[[ TASK INPUTS, beginning ]]
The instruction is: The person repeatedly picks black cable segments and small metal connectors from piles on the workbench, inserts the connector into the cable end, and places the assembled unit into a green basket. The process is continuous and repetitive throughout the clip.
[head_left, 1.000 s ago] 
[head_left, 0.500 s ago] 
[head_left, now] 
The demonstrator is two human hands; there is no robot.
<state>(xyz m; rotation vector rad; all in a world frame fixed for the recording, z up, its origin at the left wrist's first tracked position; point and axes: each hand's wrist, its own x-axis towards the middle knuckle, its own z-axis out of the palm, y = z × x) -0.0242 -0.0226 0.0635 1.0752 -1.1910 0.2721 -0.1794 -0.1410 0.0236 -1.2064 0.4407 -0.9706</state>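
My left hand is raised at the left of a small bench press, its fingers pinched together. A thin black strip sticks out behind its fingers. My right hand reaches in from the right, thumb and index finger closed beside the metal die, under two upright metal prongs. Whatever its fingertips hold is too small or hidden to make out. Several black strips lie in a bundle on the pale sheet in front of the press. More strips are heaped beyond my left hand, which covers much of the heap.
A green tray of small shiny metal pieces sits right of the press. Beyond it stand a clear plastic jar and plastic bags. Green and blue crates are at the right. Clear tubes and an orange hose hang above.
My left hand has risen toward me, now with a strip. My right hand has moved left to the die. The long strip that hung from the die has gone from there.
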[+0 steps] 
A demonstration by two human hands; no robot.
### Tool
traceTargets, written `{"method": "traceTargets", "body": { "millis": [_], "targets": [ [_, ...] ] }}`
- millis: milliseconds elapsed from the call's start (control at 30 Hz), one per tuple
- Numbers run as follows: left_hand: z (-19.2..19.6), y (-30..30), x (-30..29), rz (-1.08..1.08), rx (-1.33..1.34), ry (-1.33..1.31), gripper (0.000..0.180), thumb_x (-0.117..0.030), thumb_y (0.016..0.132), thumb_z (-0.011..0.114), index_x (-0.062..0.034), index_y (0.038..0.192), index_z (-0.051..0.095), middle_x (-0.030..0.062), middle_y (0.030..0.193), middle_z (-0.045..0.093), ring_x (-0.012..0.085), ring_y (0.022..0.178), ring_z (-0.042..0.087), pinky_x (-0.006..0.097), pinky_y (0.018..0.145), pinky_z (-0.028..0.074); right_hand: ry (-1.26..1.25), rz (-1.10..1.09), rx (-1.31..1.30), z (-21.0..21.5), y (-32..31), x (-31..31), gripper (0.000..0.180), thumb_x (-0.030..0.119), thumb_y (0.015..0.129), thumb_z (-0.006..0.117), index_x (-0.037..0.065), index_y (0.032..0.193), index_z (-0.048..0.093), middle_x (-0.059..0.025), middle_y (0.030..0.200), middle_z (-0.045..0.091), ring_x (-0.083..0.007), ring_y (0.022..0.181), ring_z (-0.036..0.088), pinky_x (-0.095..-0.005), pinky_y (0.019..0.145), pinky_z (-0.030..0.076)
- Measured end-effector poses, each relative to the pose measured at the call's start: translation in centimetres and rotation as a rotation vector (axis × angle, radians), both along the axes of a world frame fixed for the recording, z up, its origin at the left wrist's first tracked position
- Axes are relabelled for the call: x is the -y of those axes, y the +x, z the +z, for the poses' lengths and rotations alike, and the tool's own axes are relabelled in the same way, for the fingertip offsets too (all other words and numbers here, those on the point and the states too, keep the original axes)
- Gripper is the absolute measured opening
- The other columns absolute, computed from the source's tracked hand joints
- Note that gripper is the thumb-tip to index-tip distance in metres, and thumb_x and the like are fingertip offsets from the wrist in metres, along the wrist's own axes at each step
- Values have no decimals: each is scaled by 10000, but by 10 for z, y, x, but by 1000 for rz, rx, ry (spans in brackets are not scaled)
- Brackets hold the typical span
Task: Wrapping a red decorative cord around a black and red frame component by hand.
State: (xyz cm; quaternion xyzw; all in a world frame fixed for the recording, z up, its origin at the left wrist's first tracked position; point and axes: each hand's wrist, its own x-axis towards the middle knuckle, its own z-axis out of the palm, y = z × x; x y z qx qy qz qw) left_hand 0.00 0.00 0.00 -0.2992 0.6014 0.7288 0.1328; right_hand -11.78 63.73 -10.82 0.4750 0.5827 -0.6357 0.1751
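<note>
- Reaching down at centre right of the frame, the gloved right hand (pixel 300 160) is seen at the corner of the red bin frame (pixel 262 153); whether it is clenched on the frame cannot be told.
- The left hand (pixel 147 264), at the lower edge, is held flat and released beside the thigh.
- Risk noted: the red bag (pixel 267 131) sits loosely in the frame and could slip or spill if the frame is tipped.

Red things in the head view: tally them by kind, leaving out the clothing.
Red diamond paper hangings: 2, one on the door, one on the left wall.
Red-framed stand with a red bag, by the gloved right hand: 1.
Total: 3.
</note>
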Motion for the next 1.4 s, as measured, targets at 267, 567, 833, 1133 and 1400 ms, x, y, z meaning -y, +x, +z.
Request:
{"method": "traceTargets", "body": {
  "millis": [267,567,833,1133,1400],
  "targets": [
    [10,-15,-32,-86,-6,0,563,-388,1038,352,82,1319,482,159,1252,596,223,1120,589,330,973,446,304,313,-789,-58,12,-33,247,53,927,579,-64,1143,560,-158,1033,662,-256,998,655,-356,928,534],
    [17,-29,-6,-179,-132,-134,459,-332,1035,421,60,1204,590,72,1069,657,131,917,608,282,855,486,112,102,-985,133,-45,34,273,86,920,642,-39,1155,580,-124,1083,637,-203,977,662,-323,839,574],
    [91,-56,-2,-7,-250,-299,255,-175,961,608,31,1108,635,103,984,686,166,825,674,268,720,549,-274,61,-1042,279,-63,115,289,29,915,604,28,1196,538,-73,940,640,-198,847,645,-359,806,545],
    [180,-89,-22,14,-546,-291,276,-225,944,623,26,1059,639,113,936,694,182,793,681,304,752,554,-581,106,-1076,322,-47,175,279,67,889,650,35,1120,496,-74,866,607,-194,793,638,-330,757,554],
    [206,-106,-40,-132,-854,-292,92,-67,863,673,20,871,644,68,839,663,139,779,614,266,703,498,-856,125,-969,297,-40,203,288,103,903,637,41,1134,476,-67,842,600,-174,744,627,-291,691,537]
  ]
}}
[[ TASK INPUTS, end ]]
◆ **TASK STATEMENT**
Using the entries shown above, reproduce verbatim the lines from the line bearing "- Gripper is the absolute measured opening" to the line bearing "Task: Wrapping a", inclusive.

◆ **RESPONSE TO THIS TASK**
- Gripper is the absolute measured opening
- The other columns absolute, computed from the source's tracked hand joints
- Note that gripper is the thumb-tip to index-tip distance in metres, and thumb_x and the like are fingertip offsets from the wrist in metres, along the wrist's own axes at each step
- Values have no decimals: each is scaled by 10000, but by 10 for z, y, x, but by 1000 for rz, rx, ry (spans in brackets are not scaled)
- Brackets hold the typical span
Task: Wrapping a red decorative cord around a black and red frame component by hand.

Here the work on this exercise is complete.